Michael Dudikoff spielt einen Ex-Cop, der als Wachmann in einer Computerfirma jobbt. Er ist alkoholabhängig und ist per Zufall im Gebäude als Cyberjacks, außerirdische Terroristen, das Gebäude unter ihre Kontrolle bringen. Im Alleingang nimmt er den Kampf auf ...
Naja, die übliche Käse-Story, die in jedem zweiten B-Actioner verwendet wird.
Die Action kann sich durchaus sehen lassen. Dudikoff agiert in altbekannter Manier und kommt als „Weltretter“ gut rüber. Für große schauspielerische Leistungen ist er ja ebenso wenig bekannt wie Dolph Lundgren, als Actiondarsteller macht er sich jedoch wirklich gut. So auch in diesem Film, in dem er allein mit Wumme und Faust die Feindlinge eliminiert.

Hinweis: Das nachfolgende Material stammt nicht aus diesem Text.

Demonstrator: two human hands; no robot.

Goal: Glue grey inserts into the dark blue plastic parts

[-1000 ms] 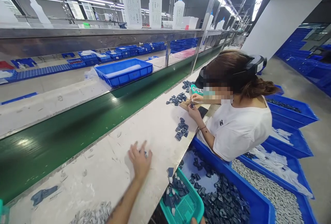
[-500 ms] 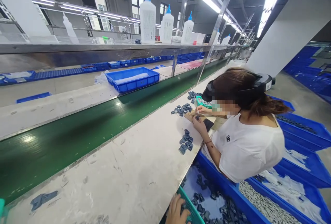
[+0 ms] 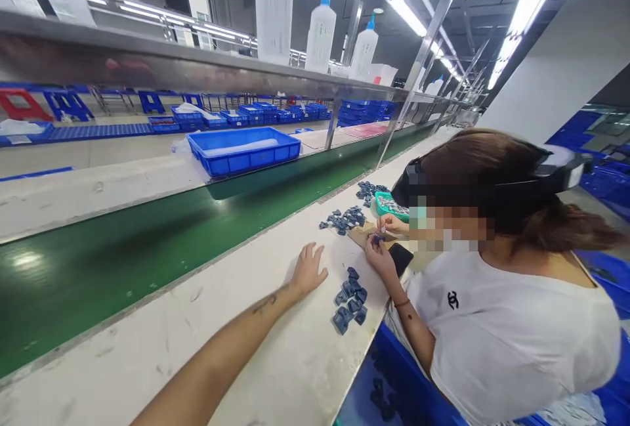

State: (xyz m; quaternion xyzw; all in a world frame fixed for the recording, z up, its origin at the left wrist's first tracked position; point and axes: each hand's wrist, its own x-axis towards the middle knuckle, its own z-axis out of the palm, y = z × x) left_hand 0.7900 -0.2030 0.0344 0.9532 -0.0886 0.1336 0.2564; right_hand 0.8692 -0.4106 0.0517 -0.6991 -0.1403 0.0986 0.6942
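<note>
My left hand [image 3: 308, 272] reaches over the pale worktop [image 3: 266, 347], its forearm coming in from the lower left. Its fingers are apart and nothing is in them. Just right of it lies a small pile of dark blue moulded pieces [image 3: 350, 301], apart from the fingers. Beyond it is a second pile of similar pieces [image 3: 344, 219], with some pale bits among them. My right hand is out of view. A co-worker's hands [image 3: 381, 252] hold a dark blue piece over a brown board [image 3: 361, 234].
The co-worker [image 3: 502, 308] sits close on the right. A green basket [image 3: 388, 213] and a black flat object [image 3: 401, 258] are near them. A green conveyor belt [image 3: 172, 268] runs along the left, with a blue crate [image 3: 246, 162] beyond and a metal shelf [image 3: 197, 68] with bottles overhead.
A hand at the green basket by the bottom edge is gone from there. My left hand now stretches over the worktop near the piles. The view has shifted closer to the co-worker.
</note>
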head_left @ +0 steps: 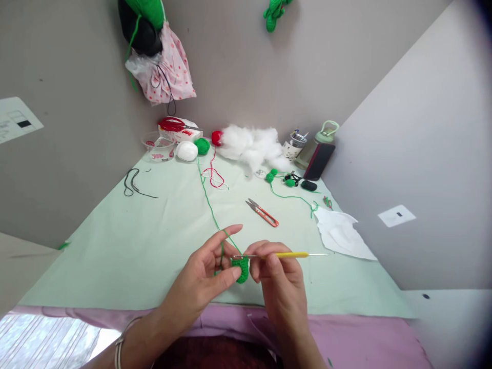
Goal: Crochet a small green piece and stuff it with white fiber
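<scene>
The left hand (207, 274) pinches a small green piece (242, 269) above the table (134, 246), yarn (209, 205) over one finger. The right hand (279, 279) grips the hook (284, 254), its tip probably in a stitch. Next it needs a steady pull through.

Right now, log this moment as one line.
left hand: pinches green crochet piece, yarn over finger | right hand: holds yellow crochet hook | thread snips beyond

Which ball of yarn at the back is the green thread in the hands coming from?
The green ball, between the white ball and the red one. Its strand runs down the table to the left hand.
</scene>
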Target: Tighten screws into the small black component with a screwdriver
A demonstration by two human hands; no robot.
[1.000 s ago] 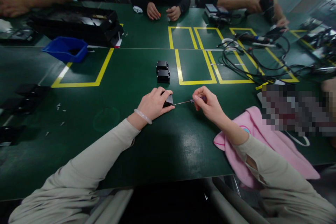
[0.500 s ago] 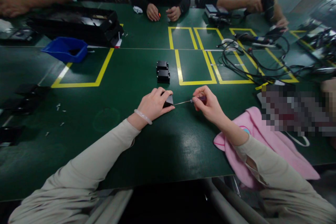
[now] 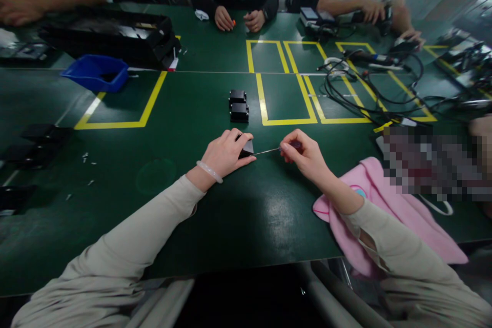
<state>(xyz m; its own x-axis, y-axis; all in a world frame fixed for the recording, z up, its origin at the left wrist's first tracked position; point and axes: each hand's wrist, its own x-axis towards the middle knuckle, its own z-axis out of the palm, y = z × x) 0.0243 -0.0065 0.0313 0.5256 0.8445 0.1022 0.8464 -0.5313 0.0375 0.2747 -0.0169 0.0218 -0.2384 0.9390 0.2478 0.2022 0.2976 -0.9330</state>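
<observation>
My left hand (image 3: 227, 154) is closed over a small black box-shaped part (image 3: 246, 148), pressing it on the green tabletop; most of the part is hidden under the fingers. To its right, my right hand (image 3: 302, 151) grips a screwdriver (image 3: 268, 151) by its dark handle. The thin metal shaft lies nearly level, and its tip meets the right side of the black part near my left thumb. Just beyond my left hand stand two similar black parts (image 3: 239, 111) in a row, with small shiny bits along their sides.
A blue scoop-like bin (image 3: 98, 73) and a long black tray (image 3: 115, 36) lie at the far left. Several tiny screws (image 3: 85, 157) are scattered left. Black cables (image 3: 369, 89) coil on the right; a pink cloth (image 3: 388, 205) lies under my right forearm. Other people sit opposite.
My right hand has turned slightly around the screwdriver handle, its fingers a little lower. My left hand stays put on the black part. Across the table, a person at right has lowered a dark tool.
</observation>
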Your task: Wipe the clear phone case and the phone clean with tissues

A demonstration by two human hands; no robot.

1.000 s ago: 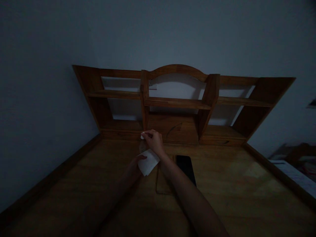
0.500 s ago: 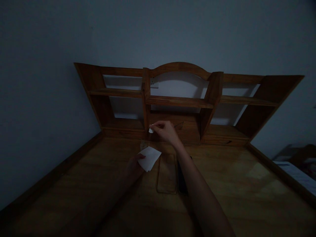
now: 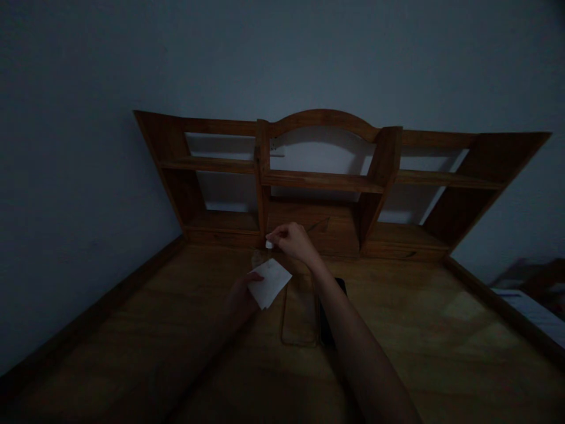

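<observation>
My left hand (image 3: 242, 294) is closed on a folded white tissue (image 3: 270, 284), its thumb lying across the top. Above the tissue, my right hand (image 3: 291, 240) pinches a small white cap (image 3: 269, 244) between thumb and fingertips. A faint thin stem seems to run down from the cap towards the tissue, too dim to be sure. Just behind the tissue stands a clear, bottle-like thing (image 3: 257, 257), mostly hard to make out. On the desk below my hands lies a clear phone case (image 3: 299, 321). Beside it is a black phone (image 3: 326, 324), partly covered by my right forearm.
A wooden shelf unit (image 3: 324, 181) stands along the back of the wooden desk (image 3: 424, 324), against the wall. Raised wooden edges border the desk at both sides. At the far right lie papers (image 3: 532, 312) beyond the edge. The room is dim.
My right hand has lowered slightly, bringing the white cap down close above the tissue. My left hand and the tissue have risen a little. The phone shows more past my forearm.
</observation>
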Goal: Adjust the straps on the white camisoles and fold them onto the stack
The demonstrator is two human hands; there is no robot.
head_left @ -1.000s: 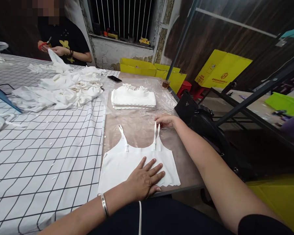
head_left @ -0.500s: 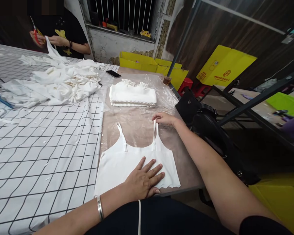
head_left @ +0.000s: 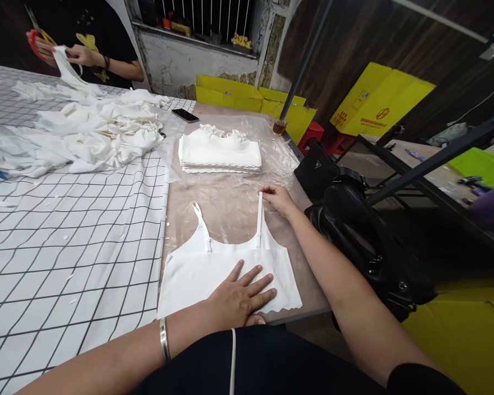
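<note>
A white camisole top with a scalloped hem lies flat on the brown tabletop in front of me. Spread on its lower right part, my left hand presses down with the fingers apart. My right hand pinches the upper end of the right shoulder strap and holds it straight. The left strap lies loose in a loop with a small twist. Beyond the top sits a neat stack of folded white tops on clear plastic film.
A heap of white garments lies on the checked cloth at left. Behind it, a person's hands hold red-handled scissors and white fabric. A phone, a cup and a black bag are nearby.
My right hand has drawn the right strap straight, its two sides now lying together instead of apart. My left hand stays flat on the top. The view has shifted slightly.
</note>
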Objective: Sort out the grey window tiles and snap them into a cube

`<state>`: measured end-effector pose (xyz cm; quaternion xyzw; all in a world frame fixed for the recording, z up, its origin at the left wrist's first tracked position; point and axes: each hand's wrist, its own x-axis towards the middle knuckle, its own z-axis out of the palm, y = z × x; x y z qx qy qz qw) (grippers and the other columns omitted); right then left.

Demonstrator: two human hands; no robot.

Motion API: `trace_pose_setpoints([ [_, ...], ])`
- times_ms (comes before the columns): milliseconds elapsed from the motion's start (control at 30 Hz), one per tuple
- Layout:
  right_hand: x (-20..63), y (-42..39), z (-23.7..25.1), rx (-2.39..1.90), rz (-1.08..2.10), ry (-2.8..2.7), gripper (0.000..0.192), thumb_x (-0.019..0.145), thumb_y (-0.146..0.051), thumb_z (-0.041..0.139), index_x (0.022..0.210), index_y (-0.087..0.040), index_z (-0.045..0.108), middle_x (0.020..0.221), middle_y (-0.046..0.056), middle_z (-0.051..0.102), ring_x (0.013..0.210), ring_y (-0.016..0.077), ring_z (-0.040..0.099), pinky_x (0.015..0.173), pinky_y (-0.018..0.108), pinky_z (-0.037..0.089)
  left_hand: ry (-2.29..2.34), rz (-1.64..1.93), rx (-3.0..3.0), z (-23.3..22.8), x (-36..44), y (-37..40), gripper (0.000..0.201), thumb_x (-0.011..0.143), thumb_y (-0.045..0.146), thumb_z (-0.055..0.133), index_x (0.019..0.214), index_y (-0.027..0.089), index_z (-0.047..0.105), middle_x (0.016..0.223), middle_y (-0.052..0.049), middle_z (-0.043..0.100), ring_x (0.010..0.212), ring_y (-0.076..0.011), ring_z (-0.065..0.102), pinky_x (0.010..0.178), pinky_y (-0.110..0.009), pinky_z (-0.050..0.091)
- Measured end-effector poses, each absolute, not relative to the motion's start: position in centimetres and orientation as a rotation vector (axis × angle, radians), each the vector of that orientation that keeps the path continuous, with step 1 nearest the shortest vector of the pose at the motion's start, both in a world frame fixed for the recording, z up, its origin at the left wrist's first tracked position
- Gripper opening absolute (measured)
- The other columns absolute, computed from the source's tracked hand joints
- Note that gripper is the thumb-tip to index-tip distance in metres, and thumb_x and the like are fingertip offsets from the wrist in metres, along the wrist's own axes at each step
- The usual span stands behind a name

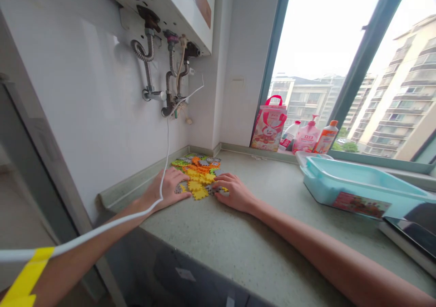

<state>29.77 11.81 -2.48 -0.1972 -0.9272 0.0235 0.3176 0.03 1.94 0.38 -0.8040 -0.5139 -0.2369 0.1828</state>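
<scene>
A heap of flat toothed plastic gear pieces (196,184) in yellow, orange, green and grey lies on the counter near the corner. My left hand (169,186) rests at the heap's left side, thumb and fingers apart, with a few grey pieces (179,188) between them. On the right side, my right hand (235,192) touches the edge of the heap. Its fingers are bent but spread, close to some grey pieces (210,190). Neither hand visibly grips a piece; the undersides of the fingers are hidden.
A white cable (166,148) hangs from the wall pipes and crosses my left wrist. A water heater (170,7) is mounted above. To the right stand a light blue plastic basin (320,189) and a dark-topped appliance (408,239). Bottles (308,136) and a pink bag (269,127) line the windowsill.
</scene>
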Motion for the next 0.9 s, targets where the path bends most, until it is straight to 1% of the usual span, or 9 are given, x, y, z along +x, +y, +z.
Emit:
trace_pose_setpoints([
  [167, 29.7, 11.7, -2.4, -0.485, 0.104, -2.438, 0.016, 0.086, -0.022, 0.077, 0.102, -0.026, 0.074, 0.108, 0.005, 0.077, 0.117, 0.0244, 0.065, 0.106, 0.042, 0.048, -1.543, -0.663, -2.068, -0.6, -1.2, -2.1, 0.029, 0.090, 0.057, 0.073, 0.101, 0.030, 0.079, 0.103, -0.003, 0.078, 0.107, -0.0342, 0.065, 0.095, -0.052, 0.046],
  [300, 29.9, 11.5, -2.3, -0.475, 0.018, -2.460, 0.027, 0.085, -0.023, 0.077, 0.112, -0.024, 0.076, 0.107, 0.007, 0.075, 0.110, 0.0257, 0.064, 0.102, 0.041, 0.049, -1.521, -0.772, -2.063, -2.1, -1.0, -5.8, 0.022, 0.091, 0.046, 0.069, 0.080, 0.029, 0.075, 0.087, -0.003, 0.075, 0.092, -0.0312, 0.069, 0.087, -0.050, 0.051],
  [367, 29.9, 11.5, -2.2, -0.456, -0.013, -2.476, 0.031, 0.085, -0.026, 0.077, 0.116, -0.023, 0.076, 0.107, 0.008, 0.074, 0.108, 0.0262, 0.063, 0.100, 0.041, 0.049, -1.453, -0.802, -2.202, -2.5, -0.1, -7.2, 0.017, 0.096, 0.041, 0.065, 0.090, 0.030, 0.076, 0.092, -0.002, 0.076, 0.094, -0.0282, 0.070, 0.089, -0.047, 0.055],
  [433, 29.9, 11.4, -2.0, -0.433, -0.011, -2.494, 0.027, 0.086, -0.028, 0.077, 0.113, -0.023, 0.076, 0.106, 0.008, 0.073, 0.106, 0.0256, 0.062, 0.099, 0.040, 0.049, -1.366, -0.750, -2.431, -2.2, 1.5, -8.1, 0.020, 0.100, 0.033, 0.061, 0.114, 0.032, 0.076, 0.112, -0.001, 0.077, 0.110, -0.0251, 0.070, 0.099, -0.041, 0.056],
  [533, 29.8, 11.3, -1.6, -0.414, 0.037, -2.494, 0.014, 0.095, -0.031, 0.070, 0.103, -0.021, 0.074, 0.102, 0.007, 0.073, 0.103, 0.0237, 0.063, 0.097, 0.038, 0.048, -1.248, -0.564, -2.743, -0.8, 4.5, -7.9, 0.046, 0.101, 0.031, 0.061, 0.147, 0.035, 0.060, 0.144, -0.001, 0.067, 0.133, -0.0250, 0.061, 0.116, -0.040, 0.049],
  [633, 30.1, 11.3, -1.2, -0.407, 0.123, -2.465, 0.034, 0.111, -0.034, 0.046, 0.095, -0.020, 0.071, 0.095, 0.007, 0.073, 0.097, 0.0208, 0.063, 0.097, 0.037, 0.047, -1.230, -0.417, -2.858, 0.6, 6.9, -6.2, 0.071, 0.098, 0.038, 0.065, 0.164, 0.035, 0.038, 0.163, -0.004, 0.048, 0.145, -0.0292, 0.051, 0.121, -0.044, 0.044],
  [700, 30.5, 11.3, -1.1, -0.408, 0.173, -2.436, 0.039, 0.113, -0.037, 0.039, 0.100, -0.019, 0.072, 0.097, 0.007, 0.073, 0.099, 0.0206, 0.063, 0.099, 0.037, 0.046, -1.274, -0.416, -2.794, 1.0, 7.0, -4.4, 0.072, 0.096, 0.041, 0.067, 0.162, 0.033, 0.039, 0.164, -0.005, 0.047, 0.146, -0.0301, 0.049, 0.122, -0.045, 0.042],
  [800, 30.9, 11.1, -1.2, -0.390, 0.158, -2.449, 0.030, 0.104, -0.046, 0.060, 0.117, -0.021, 0.071, 0.115, 0.009, 0.074, 0.113, 0.0248, 0.062, 0.104, 0.041, 0.045, -1.443, -0.561, -2.469, 0.6, 4.8, -0.9, 0.046, 0.099, 0.039, 0.061, 0.143, 0.026, 0.059, 0.146, -0.007, 0.064, 0.138, -0.0295, 0.056, 0.120, -0.046, 0.041],
  [900, 30.9, 11.2, -1.6, -0.401, 0.109, -2.499, 0.035, 0.094, -0.042, 0.073, 0.123, -0.023, 0.071, 0.124, 0.010, 0.072, 0.120, 0.0278, 0.062, 0.106, 0.044, 0.045, -1.724, -0.501, -2.163, 0.2, 1.3, 2.6, 0.044, 0.101, 0.045, 0.057, 0.133, 0.016, 0.066, 0.136, -0.014, 0.070, 0.129, -0.0344, 0.061, 0.111, -0.049, 0.045],
])
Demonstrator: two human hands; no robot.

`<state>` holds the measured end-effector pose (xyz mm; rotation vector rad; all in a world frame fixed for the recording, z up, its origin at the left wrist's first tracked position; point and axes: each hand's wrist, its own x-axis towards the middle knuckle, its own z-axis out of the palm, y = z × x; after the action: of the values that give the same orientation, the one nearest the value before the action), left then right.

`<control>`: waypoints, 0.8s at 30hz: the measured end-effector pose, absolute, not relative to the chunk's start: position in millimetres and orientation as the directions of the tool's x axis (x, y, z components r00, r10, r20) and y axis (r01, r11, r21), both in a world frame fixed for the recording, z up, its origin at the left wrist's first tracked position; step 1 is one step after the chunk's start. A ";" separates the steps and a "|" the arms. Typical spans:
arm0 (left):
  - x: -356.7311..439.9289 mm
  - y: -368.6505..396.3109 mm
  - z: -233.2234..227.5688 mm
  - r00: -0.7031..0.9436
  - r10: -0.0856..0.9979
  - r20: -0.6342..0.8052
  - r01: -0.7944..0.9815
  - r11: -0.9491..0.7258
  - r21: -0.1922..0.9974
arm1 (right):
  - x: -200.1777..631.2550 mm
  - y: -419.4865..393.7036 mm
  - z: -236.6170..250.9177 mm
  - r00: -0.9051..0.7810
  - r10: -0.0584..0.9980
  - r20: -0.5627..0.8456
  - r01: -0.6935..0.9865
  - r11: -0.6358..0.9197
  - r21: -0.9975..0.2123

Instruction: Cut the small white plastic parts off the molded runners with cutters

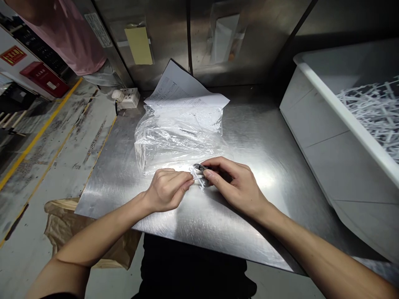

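White plastic piece [198, 177] — pinched between left hand [168, 189] and right hand [237, 185] fingertips.

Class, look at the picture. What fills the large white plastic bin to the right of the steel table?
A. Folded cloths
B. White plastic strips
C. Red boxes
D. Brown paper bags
B: the large white plastic bin holds a tangled pile of thin white plastic strips.

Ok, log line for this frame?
left hand: pinches white plastic piece | right hand: holds small dark tool | clear bag behind
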<state>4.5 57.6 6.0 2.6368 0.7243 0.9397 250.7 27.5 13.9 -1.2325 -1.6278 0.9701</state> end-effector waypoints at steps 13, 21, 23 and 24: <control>8.1 56.3 2.3 0.684 0.515 0.516 0.364 -0.854 0.371 | 248.0 27.2 10.4 -0.133 0.982 0.133 0.267 0.165 -0.950; 8.8 55.1 2.2 0.676 0.576 0.458 0.384 -0.807 0.448 | 250.4 28.4 13.1 -0.130 0.989 0.074 0.246 0.104 -0.964; 8.7 55.6 1.9 0.676 0.576 0.460 0.385 -0.808 0.446 | 251.6 27.3 16.8 -0.142 0.984 0.106 0.228 0.136 -0.964; 8.6 55.8 1.6 0.676 0.575 0.461 0.387 -0.809 0.442 | 252.0 26.5 18.3 -0.153 0.981 0.119 0.221 0.152 -0.963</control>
<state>8.6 55.8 1.6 2.5834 0.7636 0.8640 252.0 26.5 18.3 -1.2033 -1.5466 1.0858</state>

Dudikoff wird gekonnt in Szene gesetzt.
Auch die Special-Effects überzeugen, wenn man bedenkt, dass man sich im Jahre 1995 und in einem B-Movie befindet.
Fazit:
Unterhaltsame „Die Hard“-Zukunftsvariante mit einem guten Michael Dudikoff und annehmbaren Effekten. Die Story ist zwar mehr als ausgelutscht, trotzdem kann man sich den Film ruhig mal ansehen.